Boosting natural killer cells in mice with eczema relieves condition
Researchers have found that using IL-15 to boost natural killer cell numbers in mice helps to combat eczema and could be a therapeutic strategy for patients.
A new drug strategy for potentially treating eczema has been developed by researchers. The method, tested successfully in mice, aims to activate the immune system and combat the condition.
Conducted at Washington University School of Medicine in St Louis, US, the study investigated natural killer cells as a way to attack foreign cells.
Principal investigator Dr Brian Kim, a dermatologist and associate professor of medicine, who also is co-director of Washington University’s Center for the Study of Itch & Sensory Disorders, said he noticed over time that his patients tend to have very low levels of natural killer cells in their blood.
With the study’s first author, Dr Madison Mack, a graduate student in immunology at the time of the study, Dr Kim analysed blood samples from 25 adult patients with moderate or severe cases of the disease and 363 controls. The eczema patients had a much lower amount of natural killer cells in their blood compared with the controls.

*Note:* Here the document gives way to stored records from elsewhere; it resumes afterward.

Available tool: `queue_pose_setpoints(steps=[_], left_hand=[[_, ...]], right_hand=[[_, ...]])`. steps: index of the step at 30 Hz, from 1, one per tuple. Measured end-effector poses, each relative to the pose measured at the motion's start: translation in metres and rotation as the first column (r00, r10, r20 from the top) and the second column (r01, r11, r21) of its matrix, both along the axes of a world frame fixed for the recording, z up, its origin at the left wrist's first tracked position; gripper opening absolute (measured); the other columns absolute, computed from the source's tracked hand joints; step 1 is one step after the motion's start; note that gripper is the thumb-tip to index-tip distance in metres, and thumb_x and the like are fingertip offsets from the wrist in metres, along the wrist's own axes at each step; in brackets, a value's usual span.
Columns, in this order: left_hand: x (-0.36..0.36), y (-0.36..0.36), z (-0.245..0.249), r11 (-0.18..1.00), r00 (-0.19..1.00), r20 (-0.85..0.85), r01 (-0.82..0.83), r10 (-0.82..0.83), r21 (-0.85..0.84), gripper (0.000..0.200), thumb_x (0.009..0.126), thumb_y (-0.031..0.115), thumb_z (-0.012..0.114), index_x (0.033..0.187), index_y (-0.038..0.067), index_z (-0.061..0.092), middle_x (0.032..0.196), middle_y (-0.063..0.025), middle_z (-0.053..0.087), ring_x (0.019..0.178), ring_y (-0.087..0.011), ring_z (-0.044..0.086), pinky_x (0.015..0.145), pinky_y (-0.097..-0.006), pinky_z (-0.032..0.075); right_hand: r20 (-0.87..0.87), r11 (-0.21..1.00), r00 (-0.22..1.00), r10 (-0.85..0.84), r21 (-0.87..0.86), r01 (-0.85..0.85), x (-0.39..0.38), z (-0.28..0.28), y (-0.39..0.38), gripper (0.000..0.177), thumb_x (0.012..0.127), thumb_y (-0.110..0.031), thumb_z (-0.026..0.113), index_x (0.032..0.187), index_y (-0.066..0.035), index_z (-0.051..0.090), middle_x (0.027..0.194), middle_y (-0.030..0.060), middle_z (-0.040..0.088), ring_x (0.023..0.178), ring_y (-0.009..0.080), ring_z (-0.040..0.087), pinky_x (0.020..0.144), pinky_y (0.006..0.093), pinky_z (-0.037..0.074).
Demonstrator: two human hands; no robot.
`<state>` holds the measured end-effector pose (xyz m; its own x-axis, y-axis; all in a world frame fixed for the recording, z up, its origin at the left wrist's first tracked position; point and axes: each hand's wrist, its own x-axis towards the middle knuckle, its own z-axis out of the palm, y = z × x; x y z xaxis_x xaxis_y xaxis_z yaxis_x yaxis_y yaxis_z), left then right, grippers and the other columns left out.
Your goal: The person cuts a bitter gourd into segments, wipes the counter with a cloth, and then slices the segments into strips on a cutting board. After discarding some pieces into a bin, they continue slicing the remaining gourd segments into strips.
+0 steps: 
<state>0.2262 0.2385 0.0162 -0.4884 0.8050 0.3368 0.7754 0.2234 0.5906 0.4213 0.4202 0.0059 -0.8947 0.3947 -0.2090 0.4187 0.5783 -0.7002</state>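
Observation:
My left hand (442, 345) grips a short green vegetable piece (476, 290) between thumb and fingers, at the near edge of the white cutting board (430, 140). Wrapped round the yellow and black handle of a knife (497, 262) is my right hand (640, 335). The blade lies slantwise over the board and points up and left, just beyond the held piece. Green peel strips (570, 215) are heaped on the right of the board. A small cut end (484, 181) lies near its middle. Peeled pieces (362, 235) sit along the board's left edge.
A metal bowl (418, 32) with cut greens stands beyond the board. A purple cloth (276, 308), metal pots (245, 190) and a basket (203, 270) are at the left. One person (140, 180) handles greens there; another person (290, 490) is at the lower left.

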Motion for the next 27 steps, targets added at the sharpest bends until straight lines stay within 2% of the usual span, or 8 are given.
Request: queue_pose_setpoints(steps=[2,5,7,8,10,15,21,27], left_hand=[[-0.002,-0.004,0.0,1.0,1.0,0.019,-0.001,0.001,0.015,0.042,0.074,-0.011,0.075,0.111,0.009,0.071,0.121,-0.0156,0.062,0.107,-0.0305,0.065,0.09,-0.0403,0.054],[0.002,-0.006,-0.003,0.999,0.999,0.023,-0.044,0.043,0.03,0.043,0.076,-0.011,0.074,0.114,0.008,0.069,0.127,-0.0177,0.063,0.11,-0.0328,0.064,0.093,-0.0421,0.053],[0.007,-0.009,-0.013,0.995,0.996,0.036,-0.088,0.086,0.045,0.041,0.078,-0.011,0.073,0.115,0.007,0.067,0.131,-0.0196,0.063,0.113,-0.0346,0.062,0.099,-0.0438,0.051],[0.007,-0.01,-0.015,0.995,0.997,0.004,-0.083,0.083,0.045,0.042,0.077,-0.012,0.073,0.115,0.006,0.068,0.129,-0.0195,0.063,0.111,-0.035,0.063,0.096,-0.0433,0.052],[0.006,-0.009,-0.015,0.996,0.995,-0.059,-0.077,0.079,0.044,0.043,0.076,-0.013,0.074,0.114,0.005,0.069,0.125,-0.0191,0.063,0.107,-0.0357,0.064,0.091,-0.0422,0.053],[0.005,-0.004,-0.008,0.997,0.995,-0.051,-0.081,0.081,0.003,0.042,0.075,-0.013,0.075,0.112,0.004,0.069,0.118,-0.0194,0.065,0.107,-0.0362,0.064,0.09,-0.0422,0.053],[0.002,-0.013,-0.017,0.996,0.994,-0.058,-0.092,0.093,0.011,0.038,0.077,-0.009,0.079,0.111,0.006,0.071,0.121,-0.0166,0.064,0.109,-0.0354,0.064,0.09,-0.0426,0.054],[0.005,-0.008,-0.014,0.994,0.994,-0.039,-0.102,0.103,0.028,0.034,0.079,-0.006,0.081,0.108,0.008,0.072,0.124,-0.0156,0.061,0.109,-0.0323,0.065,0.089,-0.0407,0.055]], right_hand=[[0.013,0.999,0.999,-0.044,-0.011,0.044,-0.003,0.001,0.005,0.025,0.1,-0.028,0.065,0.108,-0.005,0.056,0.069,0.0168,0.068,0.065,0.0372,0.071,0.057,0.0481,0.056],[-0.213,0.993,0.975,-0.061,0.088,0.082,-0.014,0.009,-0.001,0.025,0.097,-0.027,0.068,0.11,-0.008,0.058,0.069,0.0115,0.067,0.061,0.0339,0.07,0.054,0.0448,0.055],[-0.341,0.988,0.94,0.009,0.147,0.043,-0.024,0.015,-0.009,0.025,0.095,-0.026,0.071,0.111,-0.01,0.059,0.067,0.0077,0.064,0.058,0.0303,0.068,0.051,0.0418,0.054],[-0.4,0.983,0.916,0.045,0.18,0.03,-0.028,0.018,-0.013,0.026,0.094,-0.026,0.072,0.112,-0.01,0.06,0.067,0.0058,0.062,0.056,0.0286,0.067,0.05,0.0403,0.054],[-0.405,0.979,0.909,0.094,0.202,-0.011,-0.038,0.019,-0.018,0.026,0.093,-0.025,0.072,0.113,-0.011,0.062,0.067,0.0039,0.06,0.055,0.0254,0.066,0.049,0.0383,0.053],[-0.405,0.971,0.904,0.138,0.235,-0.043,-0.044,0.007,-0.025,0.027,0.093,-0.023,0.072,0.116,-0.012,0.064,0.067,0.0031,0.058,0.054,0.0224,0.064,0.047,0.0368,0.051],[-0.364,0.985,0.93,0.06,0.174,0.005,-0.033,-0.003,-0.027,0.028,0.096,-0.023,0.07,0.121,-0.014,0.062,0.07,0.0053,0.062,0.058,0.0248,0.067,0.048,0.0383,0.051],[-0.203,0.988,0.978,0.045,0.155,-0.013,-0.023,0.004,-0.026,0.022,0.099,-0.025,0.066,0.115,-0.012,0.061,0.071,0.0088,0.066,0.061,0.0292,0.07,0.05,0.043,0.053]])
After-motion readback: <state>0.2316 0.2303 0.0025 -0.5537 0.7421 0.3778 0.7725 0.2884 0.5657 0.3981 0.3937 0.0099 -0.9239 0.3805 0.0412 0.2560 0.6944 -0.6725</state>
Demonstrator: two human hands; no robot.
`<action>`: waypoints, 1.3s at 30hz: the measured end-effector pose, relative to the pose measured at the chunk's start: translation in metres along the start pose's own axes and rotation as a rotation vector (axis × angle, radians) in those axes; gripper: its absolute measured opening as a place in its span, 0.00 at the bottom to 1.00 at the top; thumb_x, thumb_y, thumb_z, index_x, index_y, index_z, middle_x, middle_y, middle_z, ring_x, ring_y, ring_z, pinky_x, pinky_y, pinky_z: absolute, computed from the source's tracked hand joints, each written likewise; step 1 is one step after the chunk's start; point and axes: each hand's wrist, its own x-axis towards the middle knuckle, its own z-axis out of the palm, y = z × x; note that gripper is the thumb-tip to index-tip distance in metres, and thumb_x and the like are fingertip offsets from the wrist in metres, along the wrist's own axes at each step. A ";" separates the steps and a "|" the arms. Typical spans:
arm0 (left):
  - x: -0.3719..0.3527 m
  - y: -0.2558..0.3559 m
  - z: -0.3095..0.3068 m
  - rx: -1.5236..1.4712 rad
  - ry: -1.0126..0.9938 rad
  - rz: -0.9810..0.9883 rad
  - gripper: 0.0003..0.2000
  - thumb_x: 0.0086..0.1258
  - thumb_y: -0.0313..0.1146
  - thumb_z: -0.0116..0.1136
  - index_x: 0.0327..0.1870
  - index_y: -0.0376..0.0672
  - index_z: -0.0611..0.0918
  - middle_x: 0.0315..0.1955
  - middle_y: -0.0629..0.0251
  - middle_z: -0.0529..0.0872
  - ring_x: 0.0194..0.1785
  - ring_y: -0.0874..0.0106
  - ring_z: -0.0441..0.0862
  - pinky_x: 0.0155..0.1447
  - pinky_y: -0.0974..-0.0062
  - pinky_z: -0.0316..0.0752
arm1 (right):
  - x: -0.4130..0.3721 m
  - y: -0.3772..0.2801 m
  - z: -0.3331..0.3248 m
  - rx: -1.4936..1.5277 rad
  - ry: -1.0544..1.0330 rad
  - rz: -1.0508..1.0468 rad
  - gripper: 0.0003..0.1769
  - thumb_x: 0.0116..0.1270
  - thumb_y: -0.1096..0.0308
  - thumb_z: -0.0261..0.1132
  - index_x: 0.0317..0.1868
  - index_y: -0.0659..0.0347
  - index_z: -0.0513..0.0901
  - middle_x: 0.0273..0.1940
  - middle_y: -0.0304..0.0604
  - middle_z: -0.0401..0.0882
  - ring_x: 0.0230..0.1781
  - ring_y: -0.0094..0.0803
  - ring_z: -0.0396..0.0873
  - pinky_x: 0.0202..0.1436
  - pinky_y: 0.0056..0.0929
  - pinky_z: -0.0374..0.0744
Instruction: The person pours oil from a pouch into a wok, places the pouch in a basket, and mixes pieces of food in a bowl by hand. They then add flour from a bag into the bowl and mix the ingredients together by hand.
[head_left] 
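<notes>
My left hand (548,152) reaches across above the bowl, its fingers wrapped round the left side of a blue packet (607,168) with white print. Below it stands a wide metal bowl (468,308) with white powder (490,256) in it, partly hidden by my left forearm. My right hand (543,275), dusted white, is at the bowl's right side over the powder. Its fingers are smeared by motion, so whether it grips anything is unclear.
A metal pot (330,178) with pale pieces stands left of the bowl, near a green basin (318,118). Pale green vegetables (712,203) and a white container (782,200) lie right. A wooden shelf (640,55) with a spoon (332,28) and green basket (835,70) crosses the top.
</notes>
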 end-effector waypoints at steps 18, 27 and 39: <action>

Speaking to Drug Target Review, Dr Kim said: “We separated out natural killer cells, which comprise only about five percent of the white blood cells in the blood and performed RNA-sequencing on cells from both healthy control subjects and patients with atopic dermatitis (eczema). Based on the genes expressed, one could distinguish atopic dermatitis from control natural killer cells and furthermore, these atopic dermatitis-associated natural killer cells appear very active under stress and susceptible to dying. All of our other data support that these natural killer cells are susceptible to death and that is why patients may have low numbers of them in the blood.”
Next, the researchers took this clinical observation to the laboratory and a mouse model of the skin disease. After removing the animals’ ability to make natural killer cells, Dr Mack noticed that markers of inflammation in the animals worsened. Later, when they used an investigational drug prototype compound that activates the immune molecule IL-15 to increase the number of natural killer cells in the animals, inflammation lessened and the mice got better.
…eczema patients had a much lower amount of natural killer cells in their blood compared with controls”
“IL-15 is a protein that has been known to promote the capacity of natural killer cells to expand and renew. Therefore, we used a unique technology to deliver this protein on a scaffold (receptor fused to a portion of an antibody) to natural killer cells in the blood of mice. This ability of IL-15 to be delivered efficiently to natural killer cells allowed for them to multiply in number and restore the deficiency,” said Dr Kim.
“There are existing IL-15 superagonists which function precisely like the prototypes we used in mice already in clinical trials for cancer. Therefore, there is very little scientifically holding back repurposing those compounds from being used in patients. Alternatively, we can design novel compounds with similar properties which would take a little longer because we would have to prove the safety of those novel entities before moving into patients,” Dr Kim continued.
The researchers have a patent pending for this strategy and are planning to move towards clinical trials. However, they say it is not just eczema that their therapy could help.
In addition to improving the skin rash associated with eczema, boosting the numbers of natural killer cells could help restore immunity to viruses in eczema patients. People who have very low numbers of these cells turn out to be more susceptible to the herpes virus, pox viruses and HPV viruses, among others, say the researchers.
“We think that this technology may be a way to not only treat eczema but restore antiviral immunity in patients in a way that can allow them to do things they could not previously do (ie, receive smallpox vaccination) and prevent serious infections (ie, complications from herpes),” Dr Kim concluded.
The work was published in Science Translational Medicine.